Task to complete> Read the data line by line and say how many lines contain the string "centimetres", giving the number alone.

Supplied material>
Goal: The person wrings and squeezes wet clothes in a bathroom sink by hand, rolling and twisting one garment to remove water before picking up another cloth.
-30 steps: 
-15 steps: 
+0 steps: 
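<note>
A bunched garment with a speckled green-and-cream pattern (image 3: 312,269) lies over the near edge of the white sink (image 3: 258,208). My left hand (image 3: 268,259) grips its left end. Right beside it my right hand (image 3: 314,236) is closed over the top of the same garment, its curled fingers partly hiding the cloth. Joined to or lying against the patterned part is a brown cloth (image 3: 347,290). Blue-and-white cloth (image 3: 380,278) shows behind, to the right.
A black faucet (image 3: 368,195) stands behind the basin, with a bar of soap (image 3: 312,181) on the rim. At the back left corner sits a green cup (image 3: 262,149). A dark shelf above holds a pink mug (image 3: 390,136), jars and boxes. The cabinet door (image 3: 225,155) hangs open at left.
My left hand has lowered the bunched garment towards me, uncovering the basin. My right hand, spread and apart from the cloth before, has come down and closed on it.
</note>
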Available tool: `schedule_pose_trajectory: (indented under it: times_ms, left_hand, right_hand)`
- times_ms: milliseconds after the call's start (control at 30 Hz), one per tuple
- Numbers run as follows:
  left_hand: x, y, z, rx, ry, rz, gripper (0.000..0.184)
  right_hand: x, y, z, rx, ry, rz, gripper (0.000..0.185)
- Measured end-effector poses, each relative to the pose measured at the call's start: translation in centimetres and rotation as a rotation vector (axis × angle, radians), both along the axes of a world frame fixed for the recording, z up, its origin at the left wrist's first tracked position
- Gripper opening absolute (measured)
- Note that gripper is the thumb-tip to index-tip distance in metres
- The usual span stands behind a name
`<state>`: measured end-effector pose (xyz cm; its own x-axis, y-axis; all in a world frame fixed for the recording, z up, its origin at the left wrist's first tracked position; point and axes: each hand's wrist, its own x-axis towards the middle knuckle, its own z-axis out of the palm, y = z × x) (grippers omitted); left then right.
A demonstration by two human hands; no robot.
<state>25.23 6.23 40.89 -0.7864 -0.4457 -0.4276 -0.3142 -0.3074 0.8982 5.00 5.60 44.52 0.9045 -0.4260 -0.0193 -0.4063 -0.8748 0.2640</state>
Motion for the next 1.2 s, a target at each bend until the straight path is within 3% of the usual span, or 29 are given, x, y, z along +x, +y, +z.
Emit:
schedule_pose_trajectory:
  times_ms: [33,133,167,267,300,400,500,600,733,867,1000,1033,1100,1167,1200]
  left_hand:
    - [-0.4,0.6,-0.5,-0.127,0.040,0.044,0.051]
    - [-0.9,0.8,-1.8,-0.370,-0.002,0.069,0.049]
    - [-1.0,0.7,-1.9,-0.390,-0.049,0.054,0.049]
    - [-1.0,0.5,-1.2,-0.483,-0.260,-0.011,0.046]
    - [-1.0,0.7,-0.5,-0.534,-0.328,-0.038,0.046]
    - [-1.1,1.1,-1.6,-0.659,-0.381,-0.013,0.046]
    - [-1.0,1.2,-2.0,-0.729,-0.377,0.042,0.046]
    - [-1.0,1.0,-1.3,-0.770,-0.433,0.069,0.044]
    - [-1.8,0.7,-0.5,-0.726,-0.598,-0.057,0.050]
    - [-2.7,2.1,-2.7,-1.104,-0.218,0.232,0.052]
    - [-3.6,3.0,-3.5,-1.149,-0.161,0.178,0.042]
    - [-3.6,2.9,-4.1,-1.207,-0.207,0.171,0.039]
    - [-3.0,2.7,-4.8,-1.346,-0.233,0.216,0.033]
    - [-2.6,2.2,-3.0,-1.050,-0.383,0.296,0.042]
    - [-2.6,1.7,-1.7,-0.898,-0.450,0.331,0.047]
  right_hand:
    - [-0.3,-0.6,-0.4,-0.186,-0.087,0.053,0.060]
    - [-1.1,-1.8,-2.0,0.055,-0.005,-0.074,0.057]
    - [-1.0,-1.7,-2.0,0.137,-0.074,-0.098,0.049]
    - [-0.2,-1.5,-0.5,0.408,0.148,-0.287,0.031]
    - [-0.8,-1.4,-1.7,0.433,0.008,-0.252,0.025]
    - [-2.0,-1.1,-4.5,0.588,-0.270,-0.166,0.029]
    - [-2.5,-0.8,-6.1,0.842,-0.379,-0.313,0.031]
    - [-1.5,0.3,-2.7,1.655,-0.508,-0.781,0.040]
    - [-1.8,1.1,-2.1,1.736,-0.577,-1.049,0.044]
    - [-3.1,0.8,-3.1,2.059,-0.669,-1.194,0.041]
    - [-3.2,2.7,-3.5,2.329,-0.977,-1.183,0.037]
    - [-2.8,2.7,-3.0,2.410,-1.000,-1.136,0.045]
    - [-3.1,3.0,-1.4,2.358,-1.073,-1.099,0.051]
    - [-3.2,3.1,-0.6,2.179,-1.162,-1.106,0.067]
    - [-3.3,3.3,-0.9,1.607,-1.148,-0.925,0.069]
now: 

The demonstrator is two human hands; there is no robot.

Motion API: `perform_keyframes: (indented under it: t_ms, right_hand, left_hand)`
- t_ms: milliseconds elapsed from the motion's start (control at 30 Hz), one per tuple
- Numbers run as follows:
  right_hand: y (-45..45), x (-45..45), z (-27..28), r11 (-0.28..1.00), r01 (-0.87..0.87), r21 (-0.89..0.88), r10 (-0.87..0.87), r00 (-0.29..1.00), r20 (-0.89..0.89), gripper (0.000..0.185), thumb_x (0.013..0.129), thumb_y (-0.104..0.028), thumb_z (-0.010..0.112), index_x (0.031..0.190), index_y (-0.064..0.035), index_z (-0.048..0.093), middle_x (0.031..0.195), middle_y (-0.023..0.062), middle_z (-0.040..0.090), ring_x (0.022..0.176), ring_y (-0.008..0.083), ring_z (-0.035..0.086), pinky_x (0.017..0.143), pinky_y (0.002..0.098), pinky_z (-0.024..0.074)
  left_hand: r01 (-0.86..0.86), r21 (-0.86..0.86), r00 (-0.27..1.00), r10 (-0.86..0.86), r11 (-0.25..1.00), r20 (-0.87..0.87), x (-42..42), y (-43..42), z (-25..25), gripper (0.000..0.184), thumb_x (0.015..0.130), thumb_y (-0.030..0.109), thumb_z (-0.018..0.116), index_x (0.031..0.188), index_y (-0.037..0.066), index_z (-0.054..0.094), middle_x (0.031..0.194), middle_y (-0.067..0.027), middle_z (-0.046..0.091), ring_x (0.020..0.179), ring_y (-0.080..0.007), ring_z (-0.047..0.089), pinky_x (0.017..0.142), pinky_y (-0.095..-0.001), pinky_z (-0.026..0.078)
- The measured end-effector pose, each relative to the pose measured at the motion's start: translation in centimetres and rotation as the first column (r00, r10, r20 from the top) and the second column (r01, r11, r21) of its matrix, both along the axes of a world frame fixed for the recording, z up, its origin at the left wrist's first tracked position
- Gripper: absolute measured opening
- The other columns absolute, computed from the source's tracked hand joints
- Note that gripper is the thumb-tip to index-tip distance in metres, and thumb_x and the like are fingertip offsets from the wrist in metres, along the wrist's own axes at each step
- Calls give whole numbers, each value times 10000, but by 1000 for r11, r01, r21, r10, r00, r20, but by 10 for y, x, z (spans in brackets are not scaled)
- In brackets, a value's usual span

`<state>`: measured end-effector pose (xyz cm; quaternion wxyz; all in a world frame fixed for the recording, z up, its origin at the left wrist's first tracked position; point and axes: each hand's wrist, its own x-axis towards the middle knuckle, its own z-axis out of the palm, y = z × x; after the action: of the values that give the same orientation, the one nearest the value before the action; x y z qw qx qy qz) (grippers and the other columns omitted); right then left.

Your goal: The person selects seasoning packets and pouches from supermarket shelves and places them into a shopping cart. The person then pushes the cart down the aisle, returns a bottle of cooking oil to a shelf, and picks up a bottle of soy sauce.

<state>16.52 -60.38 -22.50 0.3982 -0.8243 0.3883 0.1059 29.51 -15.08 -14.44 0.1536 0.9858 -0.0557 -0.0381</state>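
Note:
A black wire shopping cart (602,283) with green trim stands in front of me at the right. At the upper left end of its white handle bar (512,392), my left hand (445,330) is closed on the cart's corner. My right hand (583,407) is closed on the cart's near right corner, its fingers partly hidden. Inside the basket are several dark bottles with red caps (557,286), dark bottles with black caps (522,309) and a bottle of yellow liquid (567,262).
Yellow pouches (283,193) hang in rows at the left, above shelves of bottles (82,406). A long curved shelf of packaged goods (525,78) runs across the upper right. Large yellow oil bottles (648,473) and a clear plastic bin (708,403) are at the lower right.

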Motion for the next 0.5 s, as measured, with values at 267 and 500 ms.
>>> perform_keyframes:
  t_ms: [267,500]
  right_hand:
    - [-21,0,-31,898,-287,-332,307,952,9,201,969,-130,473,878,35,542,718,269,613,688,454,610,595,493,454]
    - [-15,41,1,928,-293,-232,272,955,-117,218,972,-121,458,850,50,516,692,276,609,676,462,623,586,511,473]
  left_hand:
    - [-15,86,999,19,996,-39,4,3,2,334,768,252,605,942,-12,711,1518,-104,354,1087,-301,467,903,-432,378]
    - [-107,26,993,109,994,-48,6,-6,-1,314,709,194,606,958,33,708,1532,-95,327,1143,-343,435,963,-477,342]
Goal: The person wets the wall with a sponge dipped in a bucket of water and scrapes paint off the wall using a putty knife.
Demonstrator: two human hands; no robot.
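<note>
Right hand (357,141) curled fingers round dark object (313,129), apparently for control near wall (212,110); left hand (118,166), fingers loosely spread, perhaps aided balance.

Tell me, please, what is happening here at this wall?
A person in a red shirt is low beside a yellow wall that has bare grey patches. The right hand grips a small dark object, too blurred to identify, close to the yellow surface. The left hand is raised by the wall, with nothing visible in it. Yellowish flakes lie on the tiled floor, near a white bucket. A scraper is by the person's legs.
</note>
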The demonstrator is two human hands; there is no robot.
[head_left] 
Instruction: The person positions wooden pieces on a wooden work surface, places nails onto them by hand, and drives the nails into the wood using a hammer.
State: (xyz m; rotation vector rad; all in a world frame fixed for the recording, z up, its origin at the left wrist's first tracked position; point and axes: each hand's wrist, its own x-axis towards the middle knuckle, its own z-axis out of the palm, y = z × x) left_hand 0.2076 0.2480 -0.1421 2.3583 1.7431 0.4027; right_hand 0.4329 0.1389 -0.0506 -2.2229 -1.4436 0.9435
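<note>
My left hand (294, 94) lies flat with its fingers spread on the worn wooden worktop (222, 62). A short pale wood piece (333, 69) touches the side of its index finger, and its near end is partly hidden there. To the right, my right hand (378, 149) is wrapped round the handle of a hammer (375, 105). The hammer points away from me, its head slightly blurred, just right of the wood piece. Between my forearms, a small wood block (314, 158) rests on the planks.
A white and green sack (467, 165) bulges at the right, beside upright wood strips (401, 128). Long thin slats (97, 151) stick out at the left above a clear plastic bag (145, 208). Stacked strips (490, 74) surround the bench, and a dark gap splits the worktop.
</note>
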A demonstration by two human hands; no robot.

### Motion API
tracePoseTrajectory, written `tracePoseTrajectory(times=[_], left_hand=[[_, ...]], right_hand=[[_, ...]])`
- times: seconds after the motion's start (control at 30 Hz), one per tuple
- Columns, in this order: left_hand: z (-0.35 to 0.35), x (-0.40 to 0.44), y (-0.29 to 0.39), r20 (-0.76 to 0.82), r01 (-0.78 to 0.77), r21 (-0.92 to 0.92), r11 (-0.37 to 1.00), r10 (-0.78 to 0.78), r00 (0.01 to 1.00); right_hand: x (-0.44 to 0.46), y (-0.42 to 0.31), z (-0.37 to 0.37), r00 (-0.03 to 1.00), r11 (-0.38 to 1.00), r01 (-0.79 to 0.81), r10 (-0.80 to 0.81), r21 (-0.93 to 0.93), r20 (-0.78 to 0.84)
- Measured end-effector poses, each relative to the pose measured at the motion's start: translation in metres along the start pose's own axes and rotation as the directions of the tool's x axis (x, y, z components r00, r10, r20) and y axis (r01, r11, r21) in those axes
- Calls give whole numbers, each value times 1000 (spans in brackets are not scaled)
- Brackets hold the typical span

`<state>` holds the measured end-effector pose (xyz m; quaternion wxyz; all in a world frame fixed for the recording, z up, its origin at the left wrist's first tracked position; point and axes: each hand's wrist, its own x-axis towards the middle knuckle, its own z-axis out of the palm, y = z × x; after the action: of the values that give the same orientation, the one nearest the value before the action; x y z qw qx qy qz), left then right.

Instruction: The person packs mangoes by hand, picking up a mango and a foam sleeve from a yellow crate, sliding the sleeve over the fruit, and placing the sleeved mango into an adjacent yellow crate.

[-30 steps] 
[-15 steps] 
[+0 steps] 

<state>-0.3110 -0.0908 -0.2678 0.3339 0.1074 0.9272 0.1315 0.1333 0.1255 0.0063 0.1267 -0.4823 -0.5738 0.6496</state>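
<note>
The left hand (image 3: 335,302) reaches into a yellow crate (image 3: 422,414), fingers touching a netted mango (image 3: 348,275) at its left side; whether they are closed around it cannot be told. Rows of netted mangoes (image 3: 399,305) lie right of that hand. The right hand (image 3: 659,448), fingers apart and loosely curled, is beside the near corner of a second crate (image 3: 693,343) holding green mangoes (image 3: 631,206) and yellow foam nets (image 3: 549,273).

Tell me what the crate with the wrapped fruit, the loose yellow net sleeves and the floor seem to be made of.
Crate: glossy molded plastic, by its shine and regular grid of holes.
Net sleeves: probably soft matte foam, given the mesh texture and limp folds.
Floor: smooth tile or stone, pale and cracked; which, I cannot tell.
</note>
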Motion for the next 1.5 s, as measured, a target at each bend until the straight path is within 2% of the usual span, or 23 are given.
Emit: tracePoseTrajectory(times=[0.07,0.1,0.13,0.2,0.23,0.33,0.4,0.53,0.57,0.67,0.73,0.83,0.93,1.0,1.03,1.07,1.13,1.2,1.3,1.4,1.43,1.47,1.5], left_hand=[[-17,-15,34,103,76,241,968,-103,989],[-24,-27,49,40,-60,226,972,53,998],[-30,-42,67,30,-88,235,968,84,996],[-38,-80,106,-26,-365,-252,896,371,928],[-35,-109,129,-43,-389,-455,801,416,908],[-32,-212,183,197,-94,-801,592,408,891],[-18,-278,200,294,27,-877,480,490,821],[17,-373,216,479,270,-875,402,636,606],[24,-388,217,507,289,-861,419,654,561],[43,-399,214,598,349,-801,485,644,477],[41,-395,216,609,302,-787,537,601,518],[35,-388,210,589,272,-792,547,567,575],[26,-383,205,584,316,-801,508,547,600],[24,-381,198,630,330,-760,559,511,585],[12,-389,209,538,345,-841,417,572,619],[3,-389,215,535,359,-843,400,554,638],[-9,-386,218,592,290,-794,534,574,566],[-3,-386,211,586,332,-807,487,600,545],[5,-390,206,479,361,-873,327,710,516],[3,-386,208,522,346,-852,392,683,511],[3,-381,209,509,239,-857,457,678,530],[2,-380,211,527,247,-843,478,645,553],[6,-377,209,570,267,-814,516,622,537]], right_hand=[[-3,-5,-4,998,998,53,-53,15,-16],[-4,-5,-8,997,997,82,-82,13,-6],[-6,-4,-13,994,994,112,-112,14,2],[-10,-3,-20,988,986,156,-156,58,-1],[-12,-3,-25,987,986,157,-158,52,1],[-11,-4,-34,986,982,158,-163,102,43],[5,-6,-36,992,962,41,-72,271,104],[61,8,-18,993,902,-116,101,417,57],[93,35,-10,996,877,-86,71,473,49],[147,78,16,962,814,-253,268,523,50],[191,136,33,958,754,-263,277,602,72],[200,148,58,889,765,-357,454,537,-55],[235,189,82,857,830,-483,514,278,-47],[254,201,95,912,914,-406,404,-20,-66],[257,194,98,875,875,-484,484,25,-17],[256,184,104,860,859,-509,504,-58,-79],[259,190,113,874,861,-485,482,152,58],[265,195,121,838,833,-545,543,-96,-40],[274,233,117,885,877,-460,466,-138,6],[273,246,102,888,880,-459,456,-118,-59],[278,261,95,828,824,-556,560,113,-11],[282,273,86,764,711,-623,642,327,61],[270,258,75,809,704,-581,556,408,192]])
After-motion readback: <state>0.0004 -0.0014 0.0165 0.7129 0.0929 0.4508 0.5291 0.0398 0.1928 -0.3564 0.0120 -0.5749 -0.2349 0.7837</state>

Written reply> 2